- Born: Martha Nivin Atwell September 12, 1900 Bellevue, Pennsylvania, U.S.
- Died: December 28, 1949 (aged 49) New York, New York
- Education: Mt. Holyoke College New England Conservatory of Music Eastman School of Music
- Occupation: Radio director

= Martha Atwell =

American radio director

Martha Atwell (born Martha Nivin Atwell, September 12, 1900 – December 28, 1949) was an American radio director, known for her association with Frank and Anne Hummert.

==Early life and career==
Atwell was born in Bellevue, Pennsylvania, one of at least four children born to James R. Atwell and Bertha Nivin.

After graduating from Bellevue High School, Atwell attended first Mt. Holyoke College and then the New England Conservatory of Music, where she became a member of the Sigma Alpha Iota International Music Fraternity for Women. Graduating in 1922, she was awarded a scholarship to the Eastman School of Music.

While at Eastman, Atwell portrayed the title character in an ambitious production of Maeterlink's Sister Beatrice, a Play in Three Acts, staged by then-faculty member Rouben Mamoulian. It was Mamoulian who suggested that Atwell switch her focus from music to drama. Taking his advice to heart, she soon became Mamoulian's assistant, and subsequently the scenarist of the Eastman Theater. With the onset of the Great Depression in 1929, Atwell moved to New York, where she was signed as a director by the World Broadcasting System.

Atwell directed episodes of a number of popular radio serials. For the Hummerts, these include:
- Chaplain Jim USA
- David Harum
- Just Plain Bill
- Lora Lawton
- Mrs. Wiggs of the Cabbage Patch
- Young Widder Brown
- Mr. Keen, Tracer of Lost Persons
- Mystery Theater

From 1934 to 1941, she directed episodes of the American Family Robinson, a radio serial which was critical of the New Deal and produced by the National Industrial Council, an arm of the National Association of Manufacturers.

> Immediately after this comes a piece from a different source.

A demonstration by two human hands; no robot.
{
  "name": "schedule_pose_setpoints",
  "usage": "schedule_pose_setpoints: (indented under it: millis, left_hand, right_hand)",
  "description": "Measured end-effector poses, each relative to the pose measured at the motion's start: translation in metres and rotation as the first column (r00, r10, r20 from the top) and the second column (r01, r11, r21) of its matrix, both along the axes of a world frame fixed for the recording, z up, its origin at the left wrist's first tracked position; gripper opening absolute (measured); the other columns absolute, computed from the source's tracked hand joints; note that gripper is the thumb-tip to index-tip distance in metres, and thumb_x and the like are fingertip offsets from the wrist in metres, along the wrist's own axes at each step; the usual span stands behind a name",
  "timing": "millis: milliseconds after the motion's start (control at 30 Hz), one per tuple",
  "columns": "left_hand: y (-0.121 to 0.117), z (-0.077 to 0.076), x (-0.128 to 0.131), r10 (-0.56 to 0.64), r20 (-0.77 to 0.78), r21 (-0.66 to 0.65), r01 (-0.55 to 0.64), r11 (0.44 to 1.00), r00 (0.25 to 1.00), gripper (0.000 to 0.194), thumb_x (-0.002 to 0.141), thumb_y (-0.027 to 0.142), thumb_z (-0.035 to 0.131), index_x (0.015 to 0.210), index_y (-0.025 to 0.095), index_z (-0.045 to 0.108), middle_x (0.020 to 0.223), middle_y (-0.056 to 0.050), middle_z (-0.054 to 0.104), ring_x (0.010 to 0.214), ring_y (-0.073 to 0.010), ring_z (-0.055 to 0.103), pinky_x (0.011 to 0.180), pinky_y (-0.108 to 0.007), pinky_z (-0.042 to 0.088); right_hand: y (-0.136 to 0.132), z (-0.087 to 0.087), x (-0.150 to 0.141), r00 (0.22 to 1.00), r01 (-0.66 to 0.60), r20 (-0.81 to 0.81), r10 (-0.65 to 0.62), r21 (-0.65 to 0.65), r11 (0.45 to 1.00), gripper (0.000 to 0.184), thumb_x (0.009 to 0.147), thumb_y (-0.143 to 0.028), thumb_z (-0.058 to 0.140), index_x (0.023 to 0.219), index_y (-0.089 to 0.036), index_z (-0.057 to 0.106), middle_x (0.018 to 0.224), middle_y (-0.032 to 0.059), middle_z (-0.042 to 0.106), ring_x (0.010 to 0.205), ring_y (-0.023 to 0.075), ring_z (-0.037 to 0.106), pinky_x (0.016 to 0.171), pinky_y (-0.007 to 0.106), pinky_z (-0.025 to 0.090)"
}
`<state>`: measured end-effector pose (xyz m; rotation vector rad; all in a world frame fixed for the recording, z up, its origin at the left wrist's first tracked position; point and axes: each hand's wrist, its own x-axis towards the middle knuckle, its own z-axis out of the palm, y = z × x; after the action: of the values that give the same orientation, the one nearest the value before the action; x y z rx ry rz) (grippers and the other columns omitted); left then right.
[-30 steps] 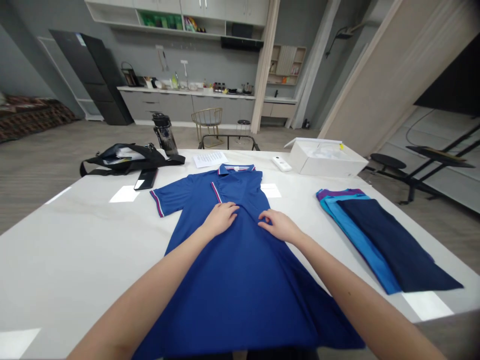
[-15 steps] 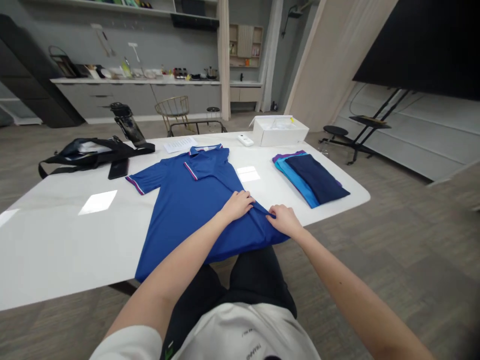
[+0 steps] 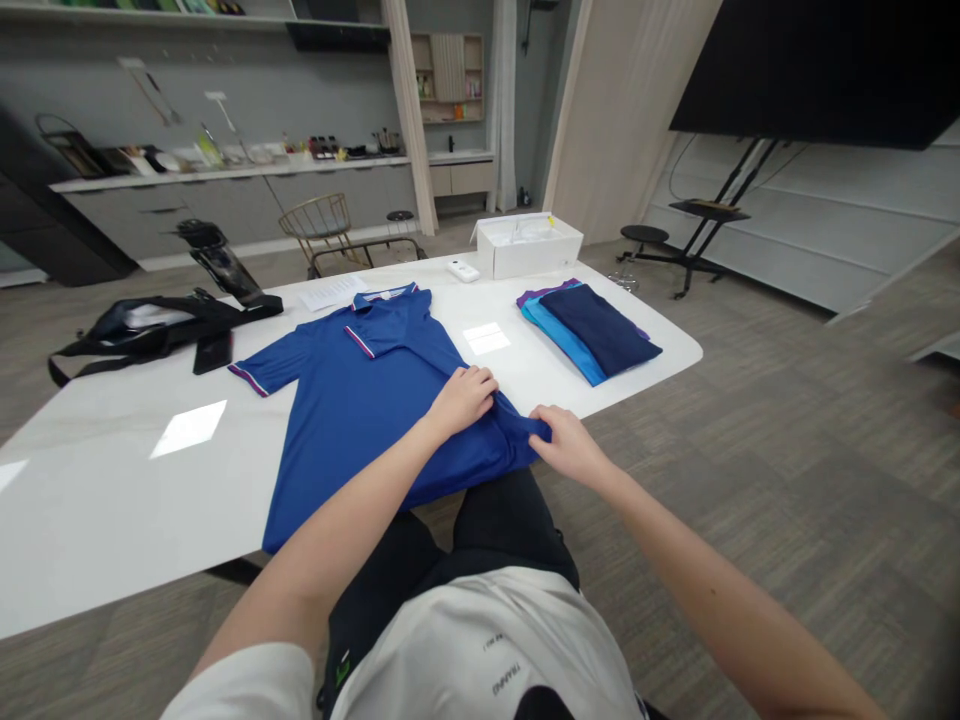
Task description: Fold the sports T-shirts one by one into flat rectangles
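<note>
A blue polo shirt [image 3: 360, 400] lies spread on the white table [image 3: 187, 500], its collar toward the far side and its hem over the near edge. The right sleeve is folded in across the chest, and the left sleeve stretches out flat. My left hand [image 3: 463, 398] is closed on the shirt's right side edge, about halfway down. Lower on that same side, my right hand [image 3: 568, 440] pinches the cloth near the hem and holds it a little raised. Folded shirts [image 3: 600, 330] in navy, light blue and purple are stacked to the right of my hands.
Behind the shirt stand a white box [image 3: 529, 245] and a small white device [image 3: 463, 271]. A black bag [image 3: 142, 325], a phone [image 3: 214, 351], a dark bottle [image 3: 221, 262] and a paper sheet [image 3: 330, 293] lie at the left. The table's rounded corner [image 3: 694, 352] is at right.
The view has turned slightly to the right. My right hand has lifted the shirt's lower side edge a little, and my left hand still grips the side.
</note>
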<state>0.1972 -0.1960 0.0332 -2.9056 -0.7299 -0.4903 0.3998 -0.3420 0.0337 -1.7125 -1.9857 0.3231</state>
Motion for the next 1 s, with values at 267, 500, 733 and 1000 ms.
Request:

For other producers, she oversaw production of episodes of The Editor's Daughter, Hearts in Harmony, and Linda's First Love. Atwell rarely agreed to artists' special requests, running her productions according to the rules set down by the Hummerts. She was also noted for her insistence on punctuality. On the other hand, CBS vice president James Davidson Taylor, speaking in 1946, recalled how "wonderfully kind and helpful" Atwell had been during his early days as an aspiring announcer/producer.

==Personal life and death==
Atwell never married. Her death appears to have been a suicide; she was discovered floating in a bathtub in her apartment.